* Task prompt
With all images left out, restate the records below exactly as written.

[Records from a collection]
[Start of Attachment]
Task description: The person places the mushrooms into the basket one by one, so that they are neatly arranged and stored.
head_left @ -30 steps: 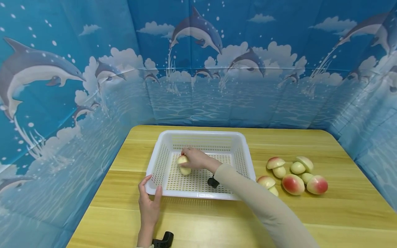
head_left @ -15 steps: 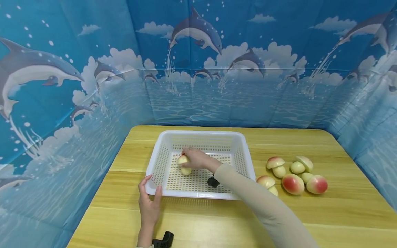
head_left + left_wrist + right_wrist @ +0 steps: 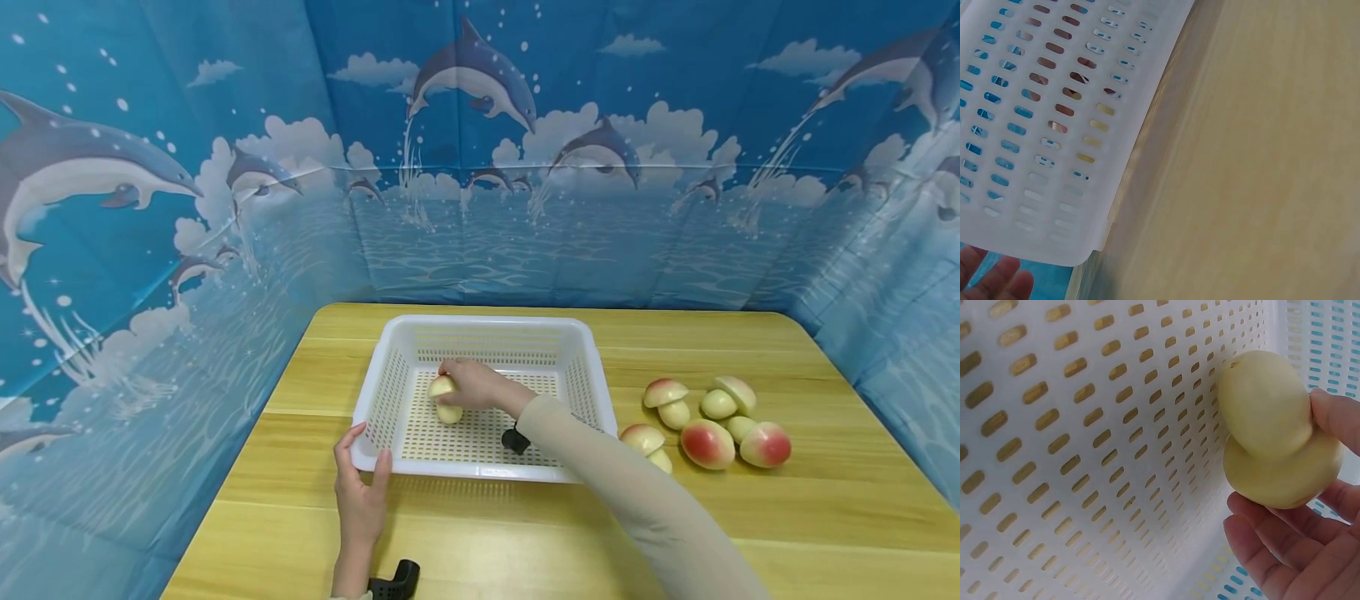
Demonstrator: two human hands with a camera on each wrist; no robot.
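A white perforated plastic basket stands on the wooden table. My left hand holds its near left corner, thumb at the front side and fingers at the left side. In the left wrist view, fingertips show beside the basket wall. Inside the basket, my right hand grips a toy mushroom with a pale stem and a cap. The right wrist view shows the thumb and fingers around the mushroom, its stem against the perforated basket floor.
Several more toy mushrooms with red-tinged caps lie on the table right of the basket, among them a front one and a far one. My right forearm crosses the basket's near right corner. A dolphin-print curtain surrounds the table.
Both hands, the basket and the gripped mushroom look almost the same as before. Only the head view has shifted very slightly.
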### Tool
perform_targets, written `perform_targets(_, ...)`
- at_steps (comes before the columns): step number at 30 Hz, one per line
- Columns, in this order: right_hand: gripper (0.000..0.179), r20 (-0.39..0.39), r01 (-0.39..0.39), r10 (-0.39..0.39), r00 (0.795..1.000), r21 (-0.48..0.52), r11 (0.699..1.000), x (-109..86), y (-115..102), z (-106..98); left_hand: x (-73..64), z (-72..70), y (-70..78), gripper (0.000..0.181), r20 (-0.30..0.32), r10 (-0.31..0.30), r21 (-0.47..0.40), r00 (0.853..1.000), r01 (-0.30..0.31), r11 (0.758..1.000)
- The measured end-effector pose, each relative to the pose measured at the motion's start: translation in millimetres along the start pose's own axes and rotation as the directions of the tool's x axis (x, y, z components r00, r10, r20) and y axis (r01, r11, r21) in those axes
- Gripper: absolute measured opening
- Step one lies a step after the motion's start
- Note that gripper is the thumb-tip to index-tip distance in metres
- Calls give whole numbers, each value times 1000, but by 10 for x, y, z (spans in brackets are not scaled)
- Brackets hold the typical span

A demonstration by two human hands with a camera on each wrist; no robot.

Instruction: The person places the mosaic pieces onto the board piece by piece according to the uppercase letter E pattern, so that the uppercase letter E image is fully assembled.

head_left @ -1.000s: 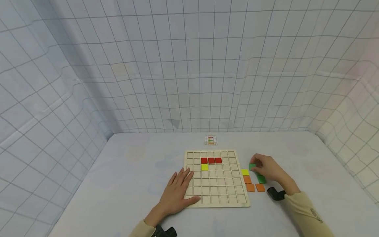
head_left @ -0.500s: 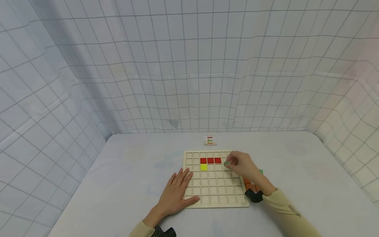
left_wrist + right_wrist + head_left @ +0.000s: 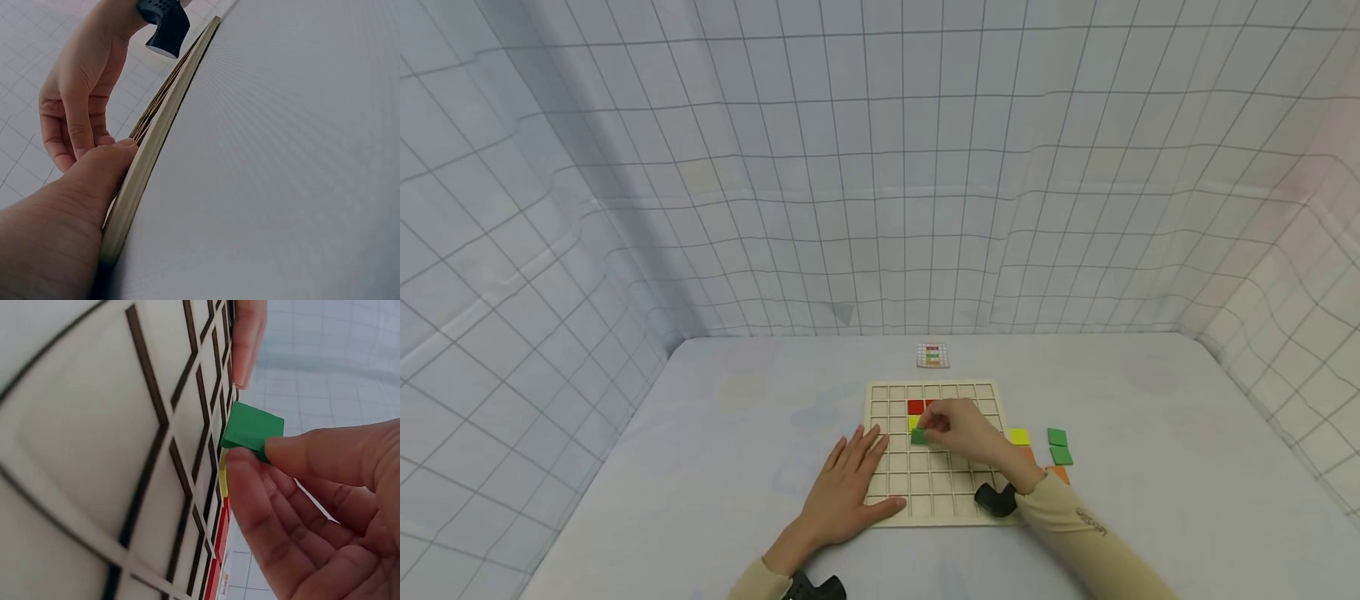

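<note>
A green square tile (image 3: 253, 425) is pinched between the thumb and fingers of my right hand (image 3: 964, 429), close over a cell of the cream grid board (image 3: 932, 507). In the head view it sits just below a yellow tile (image 3: 913, 422), which lies in a cell beneath a row of red tiles (image 3: 915, 407); my hand covers part of that row. My left hand (image 3: 844, 492) rests with fingers spread on the board's left edge. In the left wrist view its thumb (image 3: 103, 164) lies along the board's side (image 3: 162, 134).
Right of the board lie a loose yellow tile (image 3: 1019, 437), two green tiles (image 3: 1057, 437) and orange tiles (image 3: 1057, 473), partly behind my right forearm. A small card with a coloured grid pattern (image 3: 933, 356) lies beyond the board. Grid-lined white curtains surround the white table.
My right hand has picked up a green tile from beside the board and carried it left, over the cell below the yellow tile. My left hand stays in place.
</note>
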State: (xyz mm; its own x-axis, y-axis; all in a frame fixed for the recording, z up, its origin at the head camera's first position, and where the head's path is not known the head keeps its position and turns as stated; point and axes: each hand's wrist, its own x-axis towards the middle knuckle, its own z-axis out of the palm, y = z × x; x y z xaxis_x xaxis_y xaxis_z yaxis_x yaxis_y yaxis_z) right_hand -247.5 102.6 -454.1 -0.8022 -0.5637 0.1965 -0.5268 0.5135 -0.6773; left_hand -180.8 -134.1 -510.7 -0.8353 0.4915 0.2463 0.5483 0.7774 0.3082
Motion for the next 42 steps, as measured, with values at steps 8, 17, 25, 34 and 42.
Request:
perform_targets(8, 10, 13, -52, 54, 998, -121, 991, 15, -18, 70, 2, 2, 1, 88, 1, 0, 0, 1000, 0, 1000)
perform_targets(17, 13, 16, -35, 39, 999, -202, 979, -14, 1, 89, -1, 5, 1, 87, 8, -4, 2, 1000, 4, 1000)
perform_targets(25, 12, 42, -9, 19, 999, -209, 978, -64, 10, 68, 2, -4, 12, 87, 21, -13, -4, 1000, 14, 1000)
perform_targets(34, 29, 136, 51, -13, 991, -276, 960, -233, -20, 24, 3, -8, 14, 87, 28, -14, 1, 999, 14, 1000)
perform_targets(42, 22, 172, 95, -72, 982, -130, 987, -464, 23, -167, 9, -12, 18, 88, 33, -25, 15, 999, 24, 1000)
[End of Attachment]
* Result of this exercise
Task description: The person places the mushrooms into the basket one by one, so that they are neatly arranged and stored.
head_left @ -30 steps: 
head_left @ -15 steps: 
head_left + left_wrist + right_wrist @ +0 steps: 
Demonstrator: two human hands with a camera on each wrist; no robot.
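A white perforated plastic basket stands on the wooden table. My left hand holds its near left corner, thumb at the front side and fingers at the left side. In the left wrist view, fingertips show beside the basket wall. Inside the basket, my right hand grips a toy mushroom with a pale stem and a cap. The right wrist view shows the thumb and fingers around the mushroom, its stem against the perforated basket floor.
Several more toy mushrooms with red-tinged caps lie on the table right of the basket, among them a front one and a far one. My right forearm crosses the basket's near right corner. A dolphin-print curtain surrounds the table.
Both hands, the basket and the gripped mushroom look almost the same as before. Only the head view has shifted very slightly.
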### Tool
perform_targets, written `perform_targets(_, ...)`
- at_steps (comes before the columns): step number at 30 Hz, one per line
- Columns, in this order: right_hand: gripper (0.000..0.179), r20 (-0.39..0.39), r01 (-0.39..0.39), r10 (-0.39..0.39), r00 (0.795..1.000), r21 (-0.48..0.52), r11 (0.699..1.000), x (-109..86), y (-115..102), z (-106..98); left_hand: x (-73..64), z (-72..70), y (-70..78), gripper (0.000..0.181), r20 (-0.30..0.32), r10 (-0.31..0.30), r21 (-0.47..0.40), r00 (0.853..1.000), r01 (-0.30..0.31), r11 (0.758..1.000)
- The measured end-effector pose, each relative to the pose measured at the motion's start: translation in millimetres along the start pose's own axes and rotation as the directions of the tool's x axis (x, y, z components r00, r10, r20) and y axis (r01, r11, r21) in those axes
- Gripper: absolute measured opening
- Step one lies a step after the motion's start
- Note that gripper is the thumb-tip to index-tip distance in metres
- Calls give whole numbers, each value times 1000, but by 10 for x, y, z (spans in brackets are not scaled)
- Brackets hold the typical span

A demonstration by two human hands with a camera on each wrist; no robot.

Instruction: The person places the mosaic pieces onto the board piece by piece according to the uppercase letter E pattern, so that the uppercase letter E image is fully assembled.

head_left @ -1.000s: 
head_left @ -0.500s: 
left_wrist + right_wrist + head_left @ +0.000s: 

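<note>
A green square tile (image 3: 253, 425) is pinched between the thumb and fingers of my right hand (image 3: 964, 429), close over a cell of the cream grid board (image 3: 932, 507). In the head view it sits just below a yellow tile (image 3: 913, 422), which lies in a cell beneath a row of red tiles (image 3: 915, 407); my hand covers part of that row. My left hand (image 3: 844, 492) rests with fingers spread on the board's left edge. In the left wrist view its thumb (image 3: 103, 164) lies along the board's side (image 3: 162, 134).
Right of the board lie a loose yellow tile (image 3: 1019, 437), two green tiles (image 3: 1057, 437) and orange tiles (image 3: 1057, 473), partly behind my right forearm. A small card with a coloured grid pattern (image 3: 933, 356) lies beyond the board. Grid-lined white curtains surround the white table.
My right hand has picked up a green tile from beside the board and carried it left, over the cell below the yellow tile. My left hand stays in place.
</note>
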State: (xyz mm; its own x-axis, y-axis; all in a frame fixed for the recording, z up, its origin at the head camera's first position, and where the head's path is not known the head keeps its position and turns as stated; point and axes: each hand's wrist, its own x-axis towards the middle knuckle, its own z-axis out of the palm, y = z × x; x y z xaxis_x xaxis_y xaxis_z yaxis_x yaxis_y yaxis_z) right_hand -247.5 102.6 -454.1 -0.8022 -0.5637 0.1965 -0.5268 0.5135 -0.6773; left_hand -180.8 -134.1 -510.7 -0.8353 0.4915 0.2463 0.5483 0.7774 0.3082
Motion for the next 42 steps, as measured, with values at steps 8, 17, 25, 34 and 42.
Request:
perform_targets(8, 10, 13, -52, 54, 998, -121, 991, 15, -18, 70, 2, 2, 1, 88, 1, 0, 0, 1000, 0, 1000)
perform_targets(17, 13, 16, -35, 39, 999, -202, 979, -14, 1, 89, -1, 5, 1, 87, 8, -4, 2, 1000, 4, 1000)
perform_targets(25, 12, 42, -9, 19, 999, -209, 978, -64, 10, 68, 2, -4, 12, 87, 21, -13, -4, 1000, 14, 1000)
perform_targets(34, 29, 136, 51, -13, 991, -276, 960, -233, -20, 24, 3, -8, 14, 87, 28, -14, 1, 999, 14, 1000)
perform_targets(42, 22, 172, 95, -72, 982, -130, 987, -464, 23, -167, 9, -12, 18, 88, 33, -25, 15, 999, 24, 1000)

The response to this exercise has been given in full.